▶ **Goal of the exercise**:
Only one stretch of the records below is wanted: the lines from the one holding "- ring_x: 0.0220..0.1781" through the one holding "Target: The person". Return it exactly, both ends included.

-------------------------

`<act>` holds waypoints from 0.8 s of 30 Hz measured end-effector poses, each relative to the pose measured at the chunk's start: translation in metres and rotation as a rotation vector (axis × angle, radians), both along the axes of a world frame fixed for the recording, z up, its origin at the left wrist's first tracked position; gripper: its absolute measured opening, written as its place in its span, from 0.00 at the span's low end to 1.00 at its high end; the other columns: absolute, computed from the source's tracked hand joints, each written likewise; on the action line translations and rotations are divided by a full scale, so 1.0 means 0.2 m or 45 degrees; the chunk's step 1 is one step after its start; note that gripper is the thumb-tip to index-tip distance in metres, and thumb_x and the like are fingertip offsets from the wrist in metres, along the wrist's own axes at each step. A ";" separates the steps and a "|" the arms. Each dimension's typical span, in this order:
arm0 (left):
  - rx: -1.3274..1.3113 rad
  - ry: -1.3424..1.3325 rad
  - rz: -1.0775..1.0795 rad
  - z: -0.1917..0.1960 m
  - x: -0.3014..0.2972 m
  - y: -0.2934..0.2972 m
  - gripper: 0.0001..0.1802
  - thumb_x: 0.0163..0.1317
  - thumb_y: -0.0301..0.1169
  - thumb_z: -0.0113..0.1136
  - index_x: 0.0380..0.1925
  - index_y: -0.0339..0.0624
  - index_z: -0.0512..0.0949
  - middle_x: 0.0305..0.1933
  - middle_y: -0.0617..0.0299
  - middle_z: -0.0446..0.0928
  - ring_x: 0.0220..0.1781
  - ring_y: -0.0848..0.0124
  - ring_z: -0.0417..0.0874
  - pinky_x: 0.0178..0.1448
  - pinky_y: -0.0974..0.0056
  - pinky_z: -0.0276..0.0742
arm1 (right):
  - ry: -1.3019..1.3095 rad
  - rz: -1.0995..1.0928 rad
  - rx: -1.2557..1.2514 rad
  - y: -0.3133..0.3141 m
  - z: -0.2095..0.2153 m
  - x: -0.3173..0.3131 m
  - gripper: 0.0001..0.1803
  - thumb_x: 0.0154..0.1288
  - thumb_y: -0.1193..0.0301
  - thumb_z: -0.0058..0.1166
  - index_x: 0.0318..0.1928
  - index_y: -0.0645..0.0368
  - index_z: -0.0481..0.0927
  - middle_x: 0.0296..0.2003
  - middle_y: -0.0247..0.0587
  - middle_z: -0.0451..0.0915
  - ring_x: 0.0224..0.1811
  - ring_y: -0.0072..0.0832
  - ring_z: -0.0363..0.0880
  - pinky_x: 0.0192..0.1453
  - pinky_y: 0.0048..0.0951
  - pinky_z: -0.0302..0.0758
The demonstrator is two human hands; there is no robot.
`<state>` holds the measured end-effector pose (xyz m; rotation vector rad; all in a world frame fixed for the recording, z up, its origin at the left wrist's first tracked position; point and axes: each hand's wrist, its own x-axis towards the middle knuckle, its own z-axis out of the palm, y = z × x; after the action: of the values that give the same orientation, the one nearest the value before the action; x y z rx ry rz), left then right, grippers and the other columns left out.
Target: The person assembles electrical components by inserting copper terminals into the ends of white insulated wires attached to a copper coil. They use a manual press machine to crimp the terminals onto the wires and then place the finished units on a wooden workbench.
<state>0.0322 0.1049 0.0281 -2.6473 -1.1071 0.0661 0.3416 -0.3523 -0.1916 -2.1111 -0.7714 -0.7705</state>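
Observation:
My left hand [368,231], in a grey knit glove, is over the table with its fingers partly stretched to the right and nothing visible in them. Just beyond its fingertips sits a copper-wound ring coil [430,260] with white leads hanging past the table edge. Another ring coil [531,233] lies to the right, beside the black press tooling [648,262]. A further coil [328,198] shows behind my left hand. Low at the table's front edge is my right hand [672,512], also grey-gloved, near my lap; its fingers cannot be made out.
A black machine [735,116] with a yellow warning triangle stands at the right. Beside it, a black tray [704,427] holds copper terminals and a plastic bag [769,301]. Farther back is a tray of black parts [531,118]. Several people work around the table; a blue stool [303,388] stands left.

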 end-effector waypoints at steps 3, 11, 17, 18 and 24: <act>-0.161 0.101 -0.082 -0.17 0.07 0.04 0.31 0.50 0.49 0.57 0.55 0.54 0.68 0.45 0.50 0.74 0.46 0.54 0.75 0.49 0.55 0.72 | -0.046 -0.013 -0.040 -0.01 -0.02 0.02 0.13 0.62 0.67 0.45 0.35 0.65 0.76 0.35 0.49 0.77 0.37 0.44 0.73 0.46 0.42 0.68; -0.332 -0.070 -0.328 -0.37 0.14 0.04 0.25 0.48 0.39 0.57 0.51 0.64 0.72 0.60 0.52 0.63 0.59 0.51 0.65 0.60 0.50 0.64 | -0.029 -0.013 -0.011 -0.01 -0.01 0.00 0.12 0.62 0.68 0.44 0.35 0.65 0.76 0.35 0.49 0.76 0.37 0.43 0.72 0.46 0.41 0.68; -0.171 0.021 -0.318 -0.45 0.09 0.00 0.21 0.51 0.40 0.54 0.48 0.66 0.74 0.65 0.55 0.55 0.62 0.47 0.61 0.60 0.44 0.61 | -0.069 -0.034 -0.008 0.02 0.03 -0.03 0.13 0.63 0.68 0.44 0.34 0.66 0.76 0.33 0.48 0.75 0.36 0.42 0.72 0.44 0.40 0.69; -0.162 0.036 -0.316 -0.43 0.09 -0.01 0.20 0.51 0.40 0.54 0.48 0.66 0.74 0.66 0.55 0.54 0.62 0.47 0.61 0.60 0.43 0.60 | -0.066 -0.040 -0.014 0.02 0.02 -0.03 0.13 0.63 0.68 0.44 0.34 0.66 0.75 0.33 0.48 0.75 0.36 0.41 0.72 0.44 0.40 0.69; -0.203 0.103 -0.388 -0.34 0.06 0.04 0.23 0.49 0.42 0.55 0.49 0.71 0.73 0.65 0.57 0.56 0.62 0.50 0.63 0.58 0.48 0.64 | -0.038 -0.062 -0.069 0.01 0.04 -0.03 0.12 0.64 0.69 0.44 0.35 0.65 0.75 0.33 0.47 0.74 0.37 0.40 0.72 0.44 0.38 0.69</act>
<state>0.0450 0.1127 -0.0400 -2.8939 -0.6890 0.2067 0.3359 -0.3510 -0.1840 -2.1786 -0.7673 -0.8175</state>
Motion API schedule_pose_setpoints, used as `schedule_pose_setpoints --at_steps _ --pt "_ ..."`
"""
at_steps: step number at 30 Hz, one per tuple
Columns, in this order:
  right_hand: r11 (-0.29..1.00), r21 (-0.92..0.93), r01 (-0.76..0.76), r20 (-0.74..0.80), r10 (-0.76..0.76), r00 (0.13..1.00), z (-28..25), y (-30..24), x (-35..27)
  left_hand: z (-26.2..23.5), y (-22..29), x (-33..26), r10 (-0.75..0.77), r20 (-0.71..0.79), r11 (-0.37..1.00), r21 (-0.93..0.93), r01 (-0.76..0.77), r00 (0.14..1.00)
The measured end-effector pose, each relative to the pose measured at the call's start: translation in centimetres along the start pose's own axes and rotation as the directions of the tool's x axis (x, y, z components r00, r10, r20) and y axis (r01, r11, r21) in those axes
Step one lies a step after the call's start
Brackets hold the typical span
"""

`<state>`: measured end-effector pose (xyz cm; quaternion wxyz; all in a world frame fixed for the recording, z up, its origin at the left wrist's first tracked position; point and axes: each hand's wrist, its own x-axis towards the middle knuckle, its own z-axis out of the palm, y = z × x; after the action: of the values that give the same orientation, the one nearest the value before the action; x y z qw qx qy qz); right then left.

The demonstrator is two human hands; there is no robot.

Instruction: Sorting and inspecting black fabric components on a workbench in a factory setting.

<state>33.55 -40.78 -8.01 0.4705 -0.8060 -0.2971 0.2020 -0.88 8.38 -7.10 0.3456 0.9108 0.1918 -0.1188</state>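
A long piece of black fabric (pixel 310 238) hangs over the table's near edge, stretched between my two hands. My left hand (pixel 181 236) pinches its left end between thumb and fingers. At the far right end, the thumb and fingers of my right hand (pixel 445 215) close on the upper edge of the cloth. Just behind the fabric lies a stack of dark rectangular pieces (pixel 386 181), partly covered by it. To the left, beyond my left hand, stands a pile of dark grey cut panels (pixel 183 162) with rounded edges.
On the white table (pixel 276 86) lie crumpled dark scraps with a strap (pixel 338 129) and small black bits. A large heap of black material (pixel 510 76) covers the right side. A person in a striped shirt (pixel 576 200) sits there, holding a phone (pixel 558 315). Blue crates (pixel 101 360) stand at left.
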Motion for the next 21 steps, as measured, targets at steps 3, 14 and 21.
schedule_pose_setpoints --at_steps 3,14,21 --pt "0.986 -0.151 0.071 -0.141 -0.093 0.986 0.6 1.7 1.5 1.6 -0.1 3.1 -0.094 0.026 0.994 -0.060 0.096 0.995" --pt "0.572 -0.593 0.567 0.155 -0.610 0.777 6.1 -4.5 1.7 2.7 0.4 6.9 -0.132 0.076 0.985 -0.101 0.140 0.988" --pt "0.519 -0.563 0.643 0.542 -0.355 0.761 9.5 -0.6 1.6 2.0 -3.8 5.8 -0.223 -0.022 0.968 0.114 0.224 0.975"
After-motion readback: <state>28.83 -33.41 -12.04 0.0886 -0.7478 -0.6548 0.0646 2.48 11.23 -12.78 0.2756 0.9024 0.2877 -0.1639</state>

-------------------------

▶ **Output below**:
  - ring_x: 0.0220..0.1781
  - ring_y: -0.0848..0.0124
  - ring_z: -0.0417..0.0874
  - pinky_x: 0.0178..0.1448
  - pinky_y: -0.0974..0.0056
  - pinky_z: -0.0276..0.0742
arm1 (right):
  - ry: -1.3019..1.3095 rad
  - rz: -1.0995..1.0928 rad
  - rx: -1.2557..1.2514 rad
  - y: -0.3133..0.3141 m
  - z: -0.2095..0.2153 m
  - x: -0.3173..0.3131 m
  - gripper: 0.0001..0.1803
  - thumb_x: 0.0154..0.1288
  - thumb_y: -0.1193..0.0301
  - thumb_z: -0.0058..0.1166
  - index_x: 0.0318..0.1928
  - index_y: -0.0645..0.0368
  - index_z: -0.0481..0.0927
  - middle_x: 0.0296..0.2003
  - middle_y: -0.0247..0.0587
  - middle_z: -0.0451..0.0915
  - ring_x: 0.0224..0.1811
  - ring_y: -0.0072..0.0832
  - ring_z: -0.0363..0.0880
  - pinky_x: 0.0192..0.1453
  - pinky_y: 0.0048..0.0951
  - pinky_z: -0.0302..0.0758
The demonstrator is two human hands; there is no robot.
`<state>` holds the measured end-effector pose (xyz m; rotation vector rad; all in a world frame fixed for the recording, z up, its origin at the left wrist's first tracked position; point and axes: each hand's wrist, its own x-axis towards the middle knuckle, its own z-axis out of the palm, y = z × x; after the action: of the values that give the same orientation, the one nearest the value before the action; x y z rx ry rz), left then right, grippers and the other columns left out.
Target: The person assembles electrical components by inserting copper terminals into the ends of white insulated wires attached to a copper coil. They use a manual press machine to crimp the terminals onto the wires and then place the finished units on a wooden workbench.

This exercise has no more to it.